|Date of Report: Thursday, 10th January 2019|
|Name: Andrew Fowler
Phone: 082 574 4262
Here in KZN we have suffered the heat of summer as usual. It does however seem that the heat came a bit early and perhaps one could say, out of sequence. We often have a cloudy and stormy December, where the biggest problem a fly fisherman has is either lightning or rivers being blown out. This time around we had heat and dry, which is normally the preserve of January. As a result, our waters heated up alarmingly. Back in 2017, The Natal Fly Fishers Club managed to keep their waters open until after the festive season, but in December they had to be closed around the 18th. Since then we have had our cloud and mist, but it seems to me that in many cases it wasn’t enough to bring water temperatures back down. I fished the middle Bushmans on Sunday and measured 21 degrees. That isn’t half bad, because back in December we had 23 degrees at the surface on some stillwaters, and evidence that fish which swam off strongly the day before, had turned belly up.
My mate Anton had one of those at a club dam up at Giants Castle, and we know of 5 fish that died after a fishing day in the Dargle.
So, as a result of those water closures, and some conservatism on the side of the syndicate owners too, my news is largely of rivers.

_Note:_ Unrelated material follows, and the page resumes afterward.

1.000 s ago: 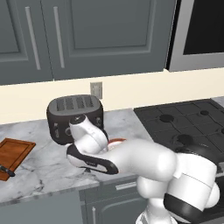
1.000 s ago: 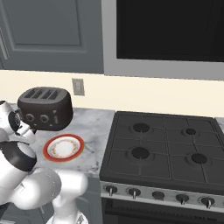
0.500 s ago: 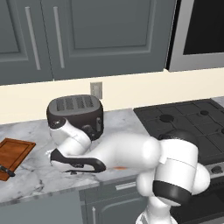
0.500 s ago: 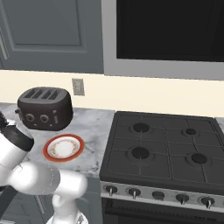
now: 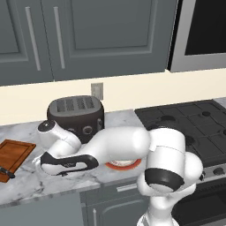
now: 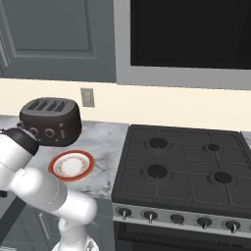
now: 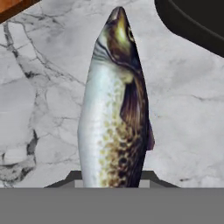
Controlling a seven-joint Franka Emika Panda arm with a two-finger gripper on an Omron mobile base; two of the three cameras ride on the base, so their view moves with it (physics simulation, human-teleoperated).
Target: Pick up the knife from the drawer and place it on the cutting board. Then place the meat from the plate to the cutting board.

On the rivers: a few days before I measured 21 degrees on the Bushmans, my mate Jan measured 17 degrees a few farms higher up. So the rivers are variable, and get a cold flush sometimes, and are the better place to be than a dam where the water temp changes as slowly as a wealthy granny takes to die.

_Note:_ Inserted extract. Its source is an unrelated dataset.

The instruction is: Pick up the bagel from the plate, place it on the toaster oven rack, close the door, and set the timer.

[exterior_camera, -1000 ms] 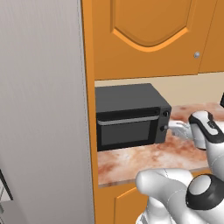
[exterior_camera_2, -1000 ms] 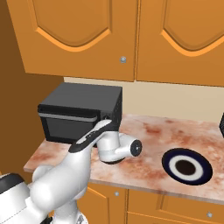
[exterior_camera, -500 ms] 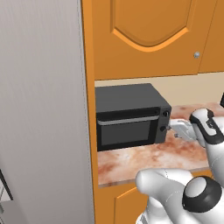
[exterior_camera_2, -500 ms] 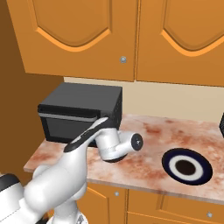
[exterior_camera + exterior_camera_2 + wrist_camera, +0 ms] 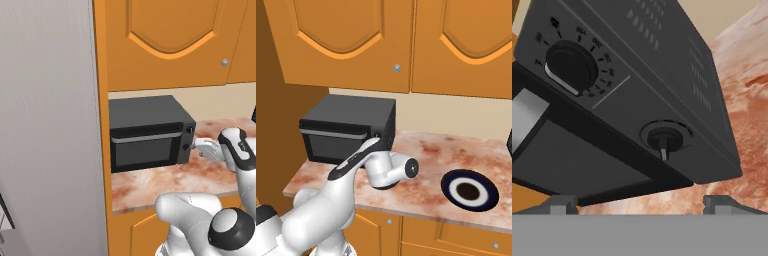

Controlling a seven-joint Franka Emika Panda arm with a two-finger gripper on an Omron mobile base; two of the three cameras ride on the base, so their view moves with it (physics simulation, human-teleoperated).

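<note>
The door (image 5: 146, 152) of the black toaster oven (image 5: 348, 129) stands shut, its dark glass window upright and its grey bar handle (image 5: 145, 137) running across the top edge. The oven sits at the left end of the marbled bench (image 5: 426, 180), under the orange wall cabinets (image 5: 406, 42) and against a tall orange side panel (image 5: 101, 125). In the hand view two dials show on the control strip beside the door: a large knob (image 5: 571, 67) with white tick marks around it, and a smaller knob (image 5: 664, 139) with a light pointer bar.

The jaws (image 5: 639, 202) hang close before that control strip, spread wide with nothing between them; the small knob lies just ahead, in line with the gap. In the left base view the hand reaches the oven's right front corner near the knobs, and I cannot tell whether it touches.

The plate (image 5: 470, 190) lies on the bench well to the right of the oven, white with a navy ring. Its centre looks dark; whether that is the bagel I cannot tell.
</note>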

The Ncibidwana felt warm the other day when I visited it, but it was flowing as clear as the Bushmans. The Mooi got a really decent flush about a week or so before Christmas, turned dirty, but has since been running clean. I haven’t been the Umgeni way, but a landowner told me around new years that he had had 160mm so far in December. I expect it will be flowing well. I was caught in a storm in the upper catchment of the Little Mooi on about the 30th, which should have done good things for that river, and I heard the Elands is flowing well, albeit difficult to fish with some recent bush clearing along its banks.
The Bushmans is not flowing as strongly as it could be. Amazing that it is so close to the others and yet seems to be standing behind the door when the rains come. There are a few dry patches like that. Chatting to a farmer lower down in the Kamberg valley last week, he was bemoaning the fact that the storms all seem to start and end in the berg and while he can see and hear them, none are coming down the valley to fill his dams. The dams in the Kamberg valley do indeed look quite alarmingly low for this time of year.

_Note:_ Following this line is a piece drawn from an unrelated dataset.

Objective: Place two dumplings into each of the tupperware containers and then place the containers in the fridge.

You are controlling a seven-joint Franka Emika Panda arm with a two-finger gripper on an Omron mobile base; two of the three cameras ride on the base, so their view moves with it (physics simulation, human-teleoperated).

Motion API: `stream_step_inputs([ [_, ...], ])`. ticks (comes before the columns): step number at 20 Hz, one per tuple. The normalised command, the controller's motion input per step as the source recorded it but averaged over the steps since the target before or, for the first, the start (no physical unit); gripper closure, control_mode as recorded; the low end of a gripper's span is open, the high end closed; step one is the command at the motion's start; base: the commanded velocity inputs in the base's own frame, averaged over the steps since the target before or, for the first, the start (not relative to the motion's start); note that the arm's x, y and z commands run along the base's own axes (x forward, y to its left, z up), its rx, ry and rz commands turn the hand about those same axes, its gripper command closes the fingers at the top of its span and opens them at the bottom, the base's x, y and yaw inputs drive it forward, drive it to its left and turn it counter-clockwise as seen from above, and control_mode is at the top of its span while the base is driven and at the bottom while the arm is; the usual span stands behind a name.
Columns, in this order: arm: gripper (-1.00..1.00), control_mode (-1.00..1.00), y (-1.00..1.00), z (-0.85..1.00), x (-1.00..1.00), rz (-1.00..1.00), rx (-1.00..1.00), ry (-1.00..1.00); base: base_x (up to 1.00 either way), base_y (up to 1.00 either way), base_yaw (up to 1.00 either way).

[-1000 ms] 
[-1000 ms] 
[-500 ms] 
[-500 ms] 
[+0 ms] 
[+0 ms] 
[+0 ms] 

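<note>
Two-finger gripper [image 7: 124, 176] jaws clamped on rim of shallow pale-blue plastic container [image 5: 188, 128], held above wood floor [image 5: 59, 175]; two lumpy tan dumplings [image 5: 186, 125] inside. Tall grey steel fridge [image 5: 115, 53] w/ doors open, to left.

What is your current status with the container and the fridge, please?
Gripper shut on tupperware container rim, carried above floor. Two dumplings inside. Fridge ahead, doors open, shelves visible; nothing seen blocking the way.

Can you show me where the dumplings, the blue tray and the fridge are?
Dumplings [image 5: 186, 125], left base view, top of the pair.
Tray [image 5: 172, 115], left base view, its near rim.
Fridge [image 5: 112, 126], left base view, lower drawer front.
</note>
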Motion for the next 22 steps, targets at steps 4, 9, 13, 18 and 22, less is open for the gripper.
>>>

As I type this, it is thundering outside. My report will be out of date by the time I hit “send”…
Enough about weather: As far as the fishing goes, I met Jan Korrubel on the roadside last week. He was taking clients up the Bushmans, and I believe they had a cracker day. I was on the new community beat, but only had an hour or two that day. I had some success on a small brown woolly bugger. Anton Smith lost a fish of …let’s say “some proportions” on the Bhungani beat on some weird and wonderful creation tied by his mate, and caught a few more on his favourite, the Elk Hair Caddis. And speaking of success: The community project is coming along pleasingly. They have had 38 fishing parties since it opened in September. Roughly half were club members, and the other half were purchasers of day tickets. All the ticket money is accounted for, and the locals are delighted. A few signs have gone AWOL, and there are reports that a car guard sometimes arrives without his uniform, but looking beyond those minor things, we have a lot of fishermen enjoying the river who might not have done so before. I am sure you will agree that it is not overfished either. At 38 bookings, that is 6% of the potential maximum for that period, and is the equivalent of two parties a week. That is on 5 beats covering 18kms of river.
Look out for news of a river cleanup in late January….we will be calling for volunteers to come and join in.
Back to Caddis. At this time of year the Caddis are prevalent. Most often you need a size 16 or so, and it needs to be a dark grey coloured thing with a distinctive shape like any good adult caddis imitation. The Elk Hair caddis, or CDC and Elk is as good as any, but I have been using the hot and unpredictable weather patches to tie up some WAY more complicated ones that take forever to tie, and may even work as well as Al Troth’s pattern. Or not. You get the idea.